SEAPOWER RESOURCES INTERNATIONAL LIMITED 海暉國際實業有限公司

(Provisional Liquidators Appointed)

(Incorporated in the Cayman Islands with limited liability)

TERMINATION OF THE RESTRUCTURING OF

SEAPOWER RESOURCES INTERNATIONAL LIMITED (PROVISIONAL LIQUIDATORS APPOINTED) INVOLVING, INTER ALIA, CAPITAL REORGANISATION, DEBT RESTRUCTURING INVOLVING CREDITORS’ SCHEMES OF ARRANGEMENT IN ACCORDANCE WITH SECTION 86 OF THE CAYMAN COMPANIES LAW AND SECTION 166 OF THE COMPANIES ORDINANCE, SUBSCRIPTION OF NEW SHARES AND WARRANTS, WHITEWASH WAIVER, OTHER PROPOSALS REGARDING ADOPTION OF NEW SHARE OPTION SCHEME AND GENERAL MANDATE TO ISSUE NEW SHARES

ANNOUNCEMENT

In view of the Investors’ on-going defaults in relation to the Subscription proceeds and the post closing working capital, the Provisional Liquidators, with the agreement of the committee of creditors, have terminated the Restructuring Agreement with effect from 12:30pm on 5 March 2003.
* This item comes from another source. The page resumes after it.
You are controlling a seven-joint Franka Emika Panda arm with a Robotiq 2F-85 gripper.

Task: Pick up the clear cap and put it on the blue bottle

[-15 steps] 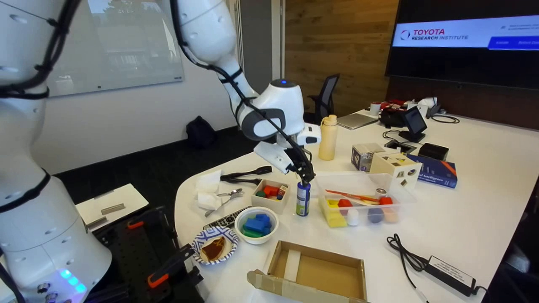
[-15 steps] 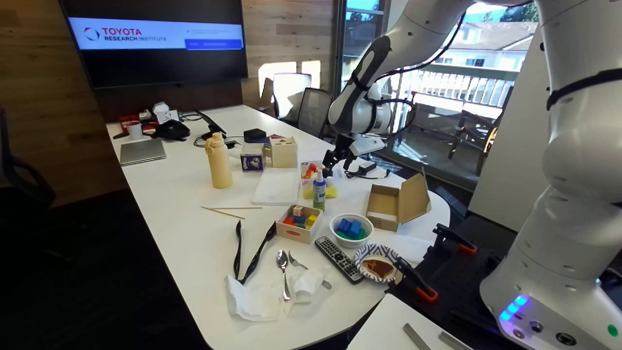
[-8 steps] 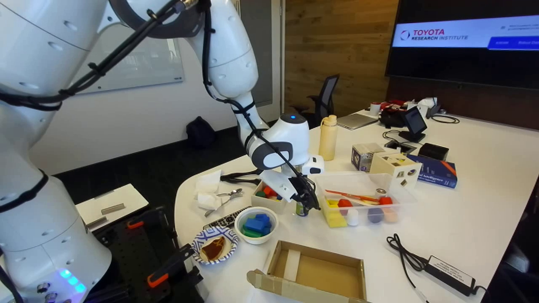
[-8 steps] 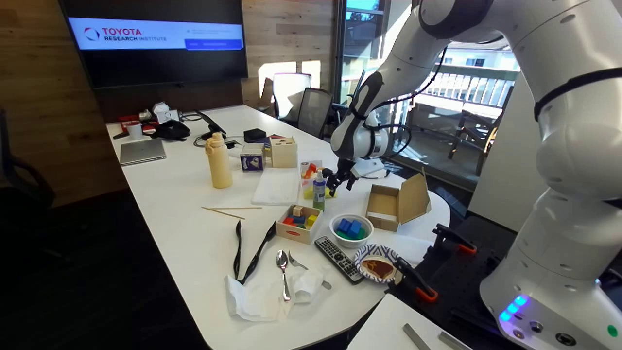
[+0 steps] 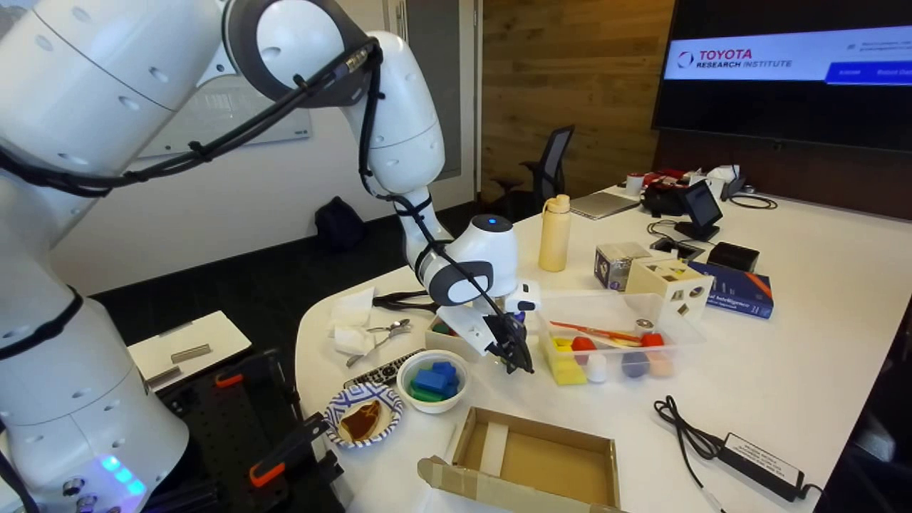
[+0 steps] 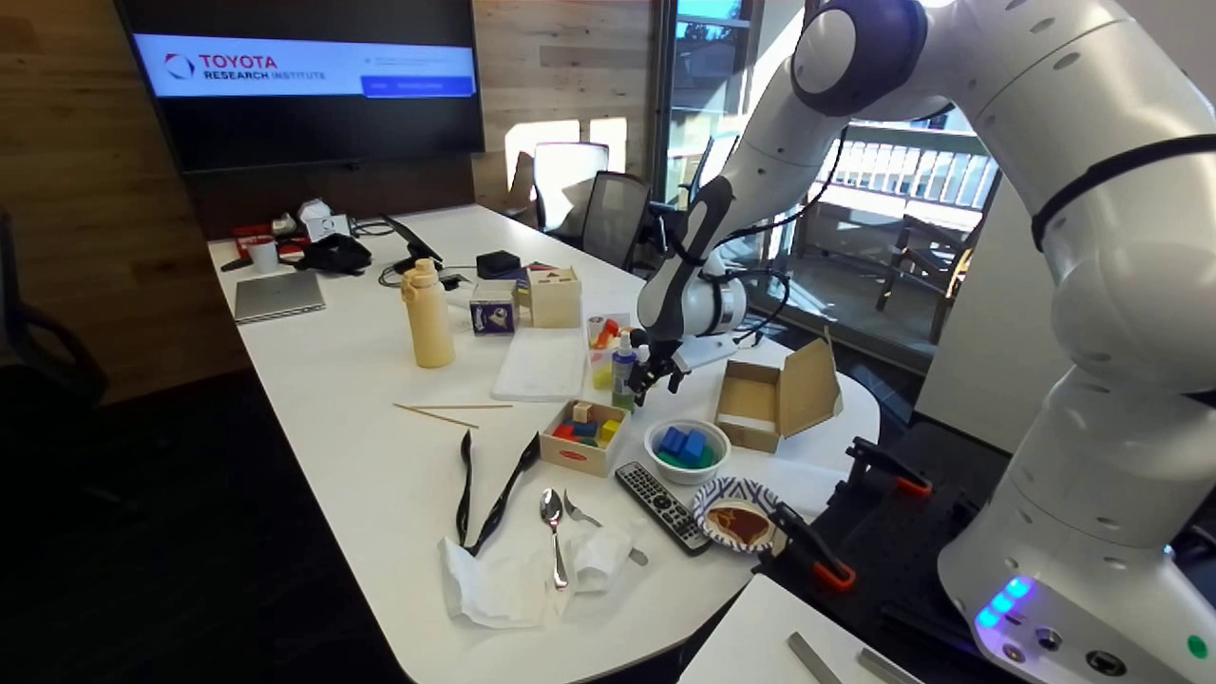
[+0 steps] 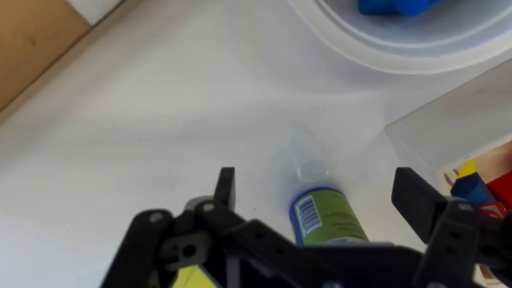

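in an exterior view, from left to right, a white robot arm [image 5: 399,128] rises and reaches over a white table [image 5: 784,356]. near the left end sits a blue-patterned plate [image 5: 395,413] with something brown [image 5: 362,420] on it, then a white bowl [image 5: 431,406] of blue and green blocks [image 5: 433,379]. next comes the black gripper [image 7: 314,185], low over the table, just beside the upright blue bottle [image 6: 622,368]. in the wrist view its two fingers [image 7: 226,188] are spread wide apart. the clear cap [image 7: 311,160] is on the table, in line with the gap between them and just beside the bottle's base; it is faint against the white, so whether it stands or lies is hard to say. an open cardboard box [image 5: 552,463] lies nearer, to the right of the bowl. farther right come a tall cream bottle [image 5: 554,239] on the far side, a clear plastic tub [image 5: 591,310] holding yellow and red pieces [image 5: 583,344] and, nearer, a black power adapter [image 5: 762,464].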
The Provisional Liquidators are currently searching for and negotiating with alternative investors with a view to entering into a formal restructuring agreement as soon as possible. In addition, the Provisional Liquidators are reviewing their rights under the Restructuring Agreement in respect of the Investors’ on-going defaults. Further announcements including, but not limited to the restructuring of the Company and the progress on the winding up petition will be issued as and when appropriate.

Trading in the Shares of the Company has been suspended since 2:30 p.m. on 28 December 2001 and will remain suspended until further notice.

— 1 —

Reference is made to the circular issued by the Company and the Investors dated 14 November 2002 (the “Circular”) and the announcement made by the Company dated 21 February 2003. Terms used in this announcement shall have the same meaning as those defined in the Circular.
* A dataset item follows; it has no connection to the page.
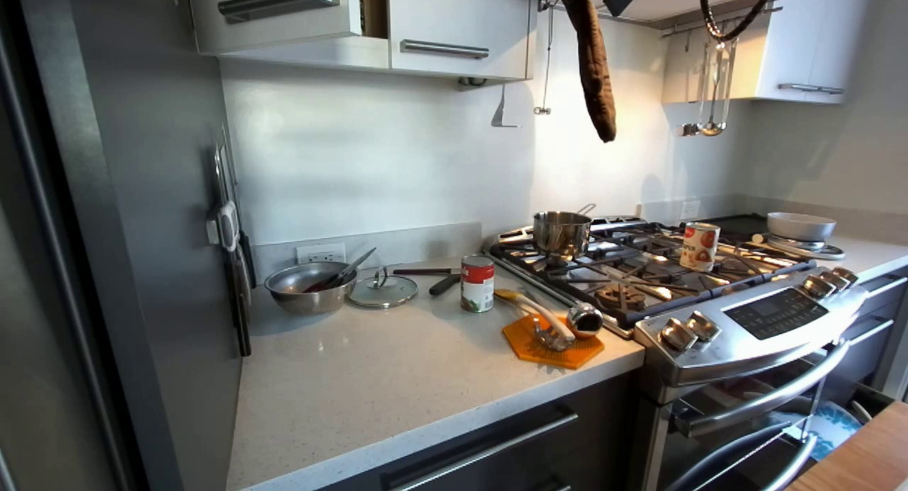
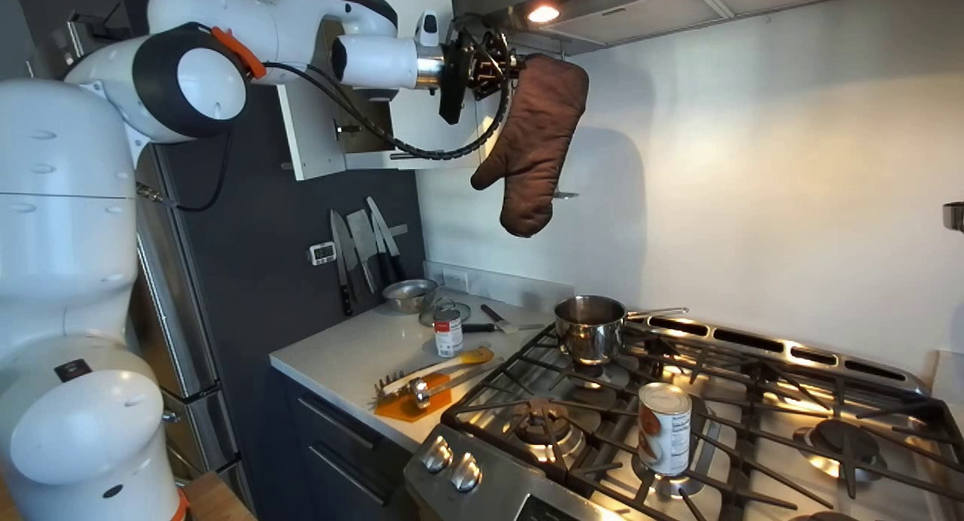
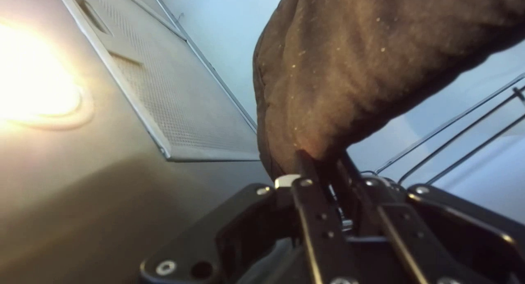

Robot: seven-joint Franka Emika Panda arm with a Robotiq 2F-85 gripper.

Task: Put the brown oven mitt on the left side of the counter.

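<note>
Here the mitt [image 2: 539,133] hangs pinched between the fingers [image 3: 307,169].

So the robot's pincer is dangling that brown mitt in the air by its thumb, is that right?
Not by its thumb. The pincer is dangling the mitt in the air, but by its cuff end: an exterior view shows the thumb hanging free lower down.
</note>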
The Provisional Liquidators announce that the Investors continue to be in default in relation to the Subscription proceeds of HK$69,000,000 and an amount equal to a post-closing working capital amount of approximately HK$6,200,000 under the Restructuring Agreement. The Provisional Liquidators, with the agreement of the committee of creditors, have terminated the Restructuring Agreement with effect from 12:30pm on 5 March 2003 and the deposit of HK$2,000,000 paid by the Investors has been forfeited pursuant to the Restructuring Agreement.

The Provisional Liquidators are currently searching for and negotiating with alternative investors with a view to entering into a formal restructuring agreement as soon as possible.
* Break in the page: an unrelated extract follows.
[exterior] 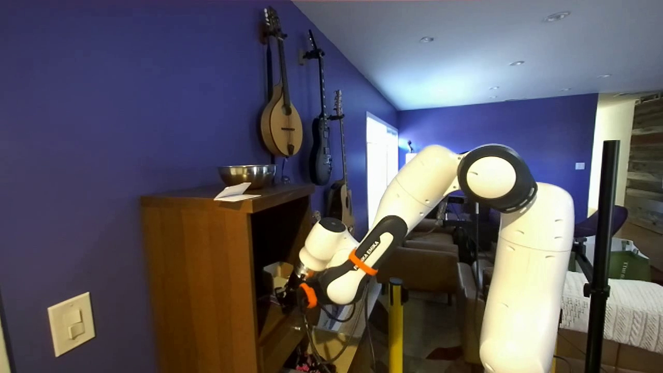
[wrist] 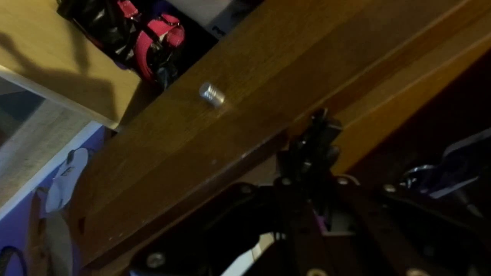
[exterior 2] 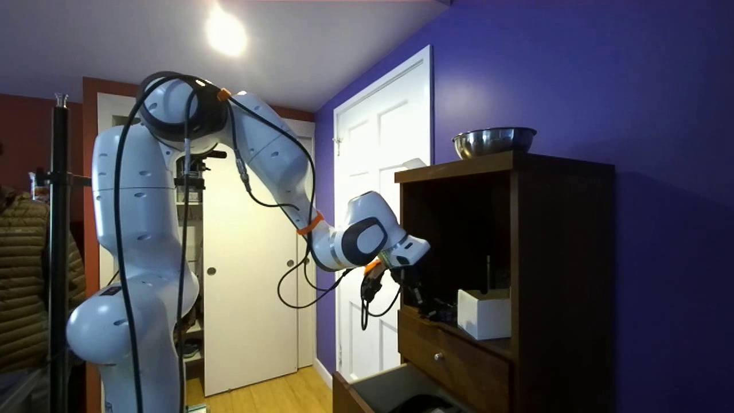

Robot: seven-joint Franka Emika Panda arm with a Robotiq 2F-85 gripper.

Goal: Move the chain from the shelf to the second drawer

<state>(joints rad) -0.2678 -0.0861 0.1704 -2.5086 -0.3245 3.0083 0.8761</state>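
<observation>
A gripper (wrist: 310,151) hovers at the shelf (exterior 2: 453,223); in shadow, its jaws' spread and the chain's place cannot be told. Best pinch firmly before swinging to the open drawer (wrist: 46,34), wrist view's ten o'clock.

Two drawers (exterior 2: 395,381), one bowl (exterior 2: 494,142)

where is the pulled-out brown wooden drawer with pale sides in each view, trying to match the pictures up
In an exterior view, the pulled-out brown wooden drawer with pale sides is at the bottom edge, near the middle.
In an exterior view, the drawer is at the bottom edge, slightly right of the middle.
In the wrist view, the drawer is at upper left.
Shared landmark: the small silver metal knob.
</observation>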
In addition, the Provisional Liquidators are reviewing their rights under the Restructuring Agreement in respect of the Investors’ on-going defaults. Further announcements including, but not limited to the restructuring of the Company and the progress on the winding up petition will be issued as and when appropriate.

Trading in the Shares of the Company has been suspended since 2:30 p.m. on 28 December 2001 and will remain suspended until further notice.

For and on behalf of SEAPOWER RESOURCES INTERNATIONAL LIMITED

(Provisional Liquidators Appointed) Cosimo Borrelli Fan Wai Kuen

Joint and Several Provisional Liquidators

Hong Kong, 5 March 2003

The Provisional Liquidators jointly and severally accept full responsibility for the accuracy of the information contained in this announcement and confirm, having made all reasonable inquiries, that to the best of their knowledge, the opinions expressed in this announcement have been arrived at after due and careful consideration and there are no other facts not contained in this announcement, the omission of which would make any statement in this announcement misleading.

Please also refer to the published version of this announcement in The Standard.